-- Data segment follows --

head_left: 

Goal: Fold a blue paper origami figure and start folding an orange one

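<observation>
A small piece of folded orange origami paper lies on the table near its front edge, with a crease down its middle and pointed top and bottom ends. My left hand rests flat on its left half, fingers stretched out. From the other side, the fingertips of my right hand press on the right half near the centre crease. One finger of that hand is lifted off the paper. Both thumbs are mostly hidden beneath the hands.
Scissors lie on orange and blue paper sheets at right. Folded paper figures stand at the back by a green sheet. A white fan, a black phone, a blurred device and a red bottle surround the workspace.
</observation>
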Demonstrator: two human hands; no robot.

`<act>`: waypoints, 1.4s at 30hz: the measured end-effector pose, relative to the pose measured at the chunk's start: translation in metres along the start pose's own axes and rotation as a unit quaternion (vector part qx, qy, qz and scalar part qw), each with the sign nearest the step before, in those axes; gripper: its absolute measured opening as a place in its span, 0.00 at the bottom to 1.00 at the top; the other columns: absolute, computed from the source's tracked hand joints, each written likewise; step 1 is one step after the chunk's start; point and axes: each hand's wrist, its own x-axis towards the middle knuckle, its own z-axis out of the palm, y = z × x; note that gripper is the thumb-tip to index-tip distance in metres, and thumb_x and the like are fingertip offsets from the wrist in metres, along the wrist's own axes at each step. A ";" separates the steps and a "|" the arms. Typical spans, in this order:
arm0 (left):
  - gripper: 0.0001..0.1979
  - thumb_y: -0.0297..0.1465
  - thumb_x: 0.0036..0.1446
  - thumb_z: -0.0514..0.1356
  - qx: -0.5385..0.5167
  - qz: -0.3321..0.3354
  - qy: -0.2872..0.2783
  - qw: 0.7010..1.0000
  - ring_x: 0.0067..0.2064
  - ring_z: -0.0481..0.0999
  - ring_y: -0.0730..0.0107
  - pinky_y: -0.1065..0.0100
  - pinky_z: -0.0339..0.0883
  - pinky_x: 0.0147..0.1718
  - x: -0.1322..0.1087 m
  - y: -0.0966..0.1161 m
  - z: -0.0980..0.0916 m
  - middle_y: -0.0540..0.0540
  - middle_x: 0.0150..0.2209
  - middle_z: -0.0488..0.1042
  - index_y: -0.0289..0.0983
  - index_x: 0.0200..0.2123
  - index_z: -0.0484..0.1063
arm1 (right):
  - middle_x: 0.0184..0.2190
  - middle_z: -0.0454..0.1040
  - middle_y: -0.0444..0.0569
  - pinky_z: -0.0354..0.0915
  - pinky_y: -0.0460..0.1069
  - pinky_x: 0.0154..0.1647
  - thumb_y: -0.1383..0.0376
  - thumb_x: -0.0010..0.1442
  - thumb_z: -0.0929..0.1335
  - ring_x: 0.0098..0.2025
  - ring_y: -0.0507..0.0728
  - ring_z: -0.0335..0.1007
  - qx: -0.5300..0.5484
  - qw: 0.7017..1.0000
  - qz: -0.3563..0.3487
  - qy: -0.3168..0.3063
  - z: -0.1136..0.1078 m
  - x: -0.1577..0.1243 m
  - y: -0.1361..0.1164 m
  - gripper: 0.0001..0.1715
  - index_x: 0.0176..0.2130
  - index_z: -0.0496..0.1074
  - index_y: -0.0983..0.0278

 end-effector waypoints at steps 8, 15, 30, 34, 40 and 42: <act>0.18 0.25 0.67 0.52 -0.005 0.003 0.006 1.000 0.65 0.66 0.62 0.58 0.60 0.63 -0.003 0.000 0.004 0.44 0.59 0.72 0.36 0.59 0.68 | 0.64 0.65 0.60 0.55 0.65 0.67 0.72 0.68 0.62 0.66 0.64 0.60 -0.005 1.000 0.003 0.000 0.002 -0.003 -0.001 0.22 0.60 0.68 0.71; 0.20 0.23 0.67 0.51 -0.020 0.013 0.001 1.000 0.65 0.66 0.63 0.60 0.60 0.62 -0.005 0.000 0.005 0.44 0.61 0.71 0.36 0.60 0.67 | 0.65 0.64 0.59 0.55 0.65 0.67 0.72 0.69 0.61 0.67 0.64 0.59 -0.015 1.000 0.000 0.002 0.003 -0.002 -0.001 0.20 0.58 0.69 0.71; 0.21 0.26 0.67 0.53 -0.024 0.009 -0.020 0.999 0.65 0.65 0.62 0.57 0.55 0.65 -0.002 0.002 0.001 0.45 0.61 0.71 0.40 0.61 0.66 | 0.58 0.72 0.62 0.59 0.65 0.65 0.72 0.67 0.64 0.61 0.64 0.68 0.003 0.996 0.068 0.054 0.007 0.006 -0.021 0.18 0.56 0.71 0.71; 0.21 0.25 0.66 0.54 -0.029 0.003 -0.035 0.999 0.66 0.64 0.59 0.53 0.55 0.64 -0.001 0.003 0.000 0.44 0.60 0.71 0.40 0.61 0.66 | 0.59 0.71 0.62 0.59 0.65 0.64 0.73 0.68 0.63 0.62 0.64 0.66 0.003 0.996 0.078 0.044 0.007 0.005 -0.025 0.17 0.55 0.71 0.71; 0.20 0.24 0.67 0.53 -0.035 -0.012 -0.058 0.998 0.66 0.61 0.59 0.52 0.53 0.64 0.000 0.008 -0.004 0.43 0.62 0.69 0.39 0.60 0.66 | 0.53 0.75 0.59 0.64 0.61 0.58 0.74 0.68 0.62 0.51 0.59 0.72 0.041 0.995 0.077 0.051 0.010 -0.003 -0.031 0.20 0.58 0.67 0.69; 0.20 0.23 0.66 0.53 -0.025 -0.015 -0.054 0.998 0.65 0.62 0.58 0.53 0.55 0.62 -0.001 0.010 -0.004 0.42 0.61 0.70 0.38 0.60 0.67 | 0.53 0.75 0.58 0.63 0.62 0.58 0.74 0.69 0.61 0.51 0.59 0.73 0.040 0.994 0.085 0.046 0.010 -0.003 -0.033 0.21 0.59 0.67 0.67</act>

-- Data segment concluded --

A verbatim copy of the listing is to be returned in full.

head_left: 

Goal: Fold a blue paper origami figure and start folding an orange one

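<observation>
A small piece of folded orange origami paper lies on the table near its front edge, with a crease down its middle and pointed top and bottom ends. My left hand rests flat on its left half, fingers stretched out. From the other side, the fingertips of my right hand press on the right half near the centre crease. One finger of that hand is lifted off the paper. Both thumbs are mostly hidden beneath the hands.
Scissors lie on orange and blue paper sheets at right. Folded paper figures stand at the back by a green sheet. A white fan, a black phone, a blurred device and a red bottle surround the workspace.
</observation>
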Demonstrator: two human hands; no robot.

`<act>`: waypoints, 1.4s at 30hz: the measured end-effector pose, relative to the pose measured at the chunk's start: translation in metres along the start pose's own axes and rotation as a unit quaternion (vector part qx, qy, qz and scalar part qw), each with the sign nearest the step before, in those axes; gripper: its absolute measured opening as a place in its span, 0.00 at the bottom to 1.00 at the top; the other columns: absolute, computed from the source's tracked hand joints, each written likewise; step 1 is one step after the chunk's start; point and axes: each hand's wrist, its own x-axis towards the middle knuckle, its own z-axis out of the palm, y = z × x; note that gripper is the thumb-tip to index-tip distance in metres, and thumb_x and the like are fingertip offsets from the wrist in metres, along the wrist's own axes at each step. A ";" separates the steps and a "|" the arms. Typical spans, in this order:
arm0 (left):
  - gripper: 0.0001..0.1979
  - thumb_y: -0.0297..0.1465
  - thumb_x: 0.0036..0.1446
  - thumb_z: -0.0514..0.1356
  - qx: -0.5385..0.5167
  - qz: -0.3321..0.3354
  - qy: -0.2872..0.2783
  - qw: 0.7010..1.0000
  - ring_x: 0.0067..0.2064
  - ring_z: -0.0481..0.0999
  - ring_y: -0.0730..0.0107
  - pinky_y: -0.1065..0.0100
  - pinky_z: -0.0339..0.0883
  - pinky_x: 0.0147..0.1718
  - x: -0.1322..0.1087 m
  - y: -0.0966..0.1161 m
  - z: -0.0980..0.0916 m
  - middle_y: -0.0540..0.0540
  - middle_x: 0.0150..0.2209
  - middle_z: -0.0488..0.1042
  - index_y: -0.0289..0.0983
  - index_x: 0.0200..0.2123
  - index_z: -0.0484..0.1063
arm1 (right):
  - middle_x: 0.0184..0.2190
  - middle_z: -0.0454..0.1040
  - middle_y: -0.0444..0.0569
  - pinky_z: -0.0354..0.0915
  - pinky_y: -0.0460..0.1069
  - pinky_x: 0.0154..0.1647
  - thumb_y: -0.1383..0.0376
  - thumb_x: -0.0010..0.1442
  - thumb_z: -0.0929..0.1335
  - ring_x: 0.0098..0.2025
  - ring_y: -0.0507..0.0728
  - ring_z: -0.0335..0.1007
  - qx: -0.5300..0.5484
  - qw: 0.7017..1.0000
  - qz: -0.3563..0.3487
  - qy: -0.3168..0.3063
  - z: -0.1136..0.1078 m
  - x: -0.1577..0.1243 m
  - y: -0.1361..0.1164 m
  - gripper: 0.0001..0.1715
  - index_x: 0.0176..0.2130
  - index_z: -0.0496..0.1074
  - index_y: -0.0983..0.0278

 end-effector waypoints at steps 8, 15, 30, 34, 40 and 42: <act>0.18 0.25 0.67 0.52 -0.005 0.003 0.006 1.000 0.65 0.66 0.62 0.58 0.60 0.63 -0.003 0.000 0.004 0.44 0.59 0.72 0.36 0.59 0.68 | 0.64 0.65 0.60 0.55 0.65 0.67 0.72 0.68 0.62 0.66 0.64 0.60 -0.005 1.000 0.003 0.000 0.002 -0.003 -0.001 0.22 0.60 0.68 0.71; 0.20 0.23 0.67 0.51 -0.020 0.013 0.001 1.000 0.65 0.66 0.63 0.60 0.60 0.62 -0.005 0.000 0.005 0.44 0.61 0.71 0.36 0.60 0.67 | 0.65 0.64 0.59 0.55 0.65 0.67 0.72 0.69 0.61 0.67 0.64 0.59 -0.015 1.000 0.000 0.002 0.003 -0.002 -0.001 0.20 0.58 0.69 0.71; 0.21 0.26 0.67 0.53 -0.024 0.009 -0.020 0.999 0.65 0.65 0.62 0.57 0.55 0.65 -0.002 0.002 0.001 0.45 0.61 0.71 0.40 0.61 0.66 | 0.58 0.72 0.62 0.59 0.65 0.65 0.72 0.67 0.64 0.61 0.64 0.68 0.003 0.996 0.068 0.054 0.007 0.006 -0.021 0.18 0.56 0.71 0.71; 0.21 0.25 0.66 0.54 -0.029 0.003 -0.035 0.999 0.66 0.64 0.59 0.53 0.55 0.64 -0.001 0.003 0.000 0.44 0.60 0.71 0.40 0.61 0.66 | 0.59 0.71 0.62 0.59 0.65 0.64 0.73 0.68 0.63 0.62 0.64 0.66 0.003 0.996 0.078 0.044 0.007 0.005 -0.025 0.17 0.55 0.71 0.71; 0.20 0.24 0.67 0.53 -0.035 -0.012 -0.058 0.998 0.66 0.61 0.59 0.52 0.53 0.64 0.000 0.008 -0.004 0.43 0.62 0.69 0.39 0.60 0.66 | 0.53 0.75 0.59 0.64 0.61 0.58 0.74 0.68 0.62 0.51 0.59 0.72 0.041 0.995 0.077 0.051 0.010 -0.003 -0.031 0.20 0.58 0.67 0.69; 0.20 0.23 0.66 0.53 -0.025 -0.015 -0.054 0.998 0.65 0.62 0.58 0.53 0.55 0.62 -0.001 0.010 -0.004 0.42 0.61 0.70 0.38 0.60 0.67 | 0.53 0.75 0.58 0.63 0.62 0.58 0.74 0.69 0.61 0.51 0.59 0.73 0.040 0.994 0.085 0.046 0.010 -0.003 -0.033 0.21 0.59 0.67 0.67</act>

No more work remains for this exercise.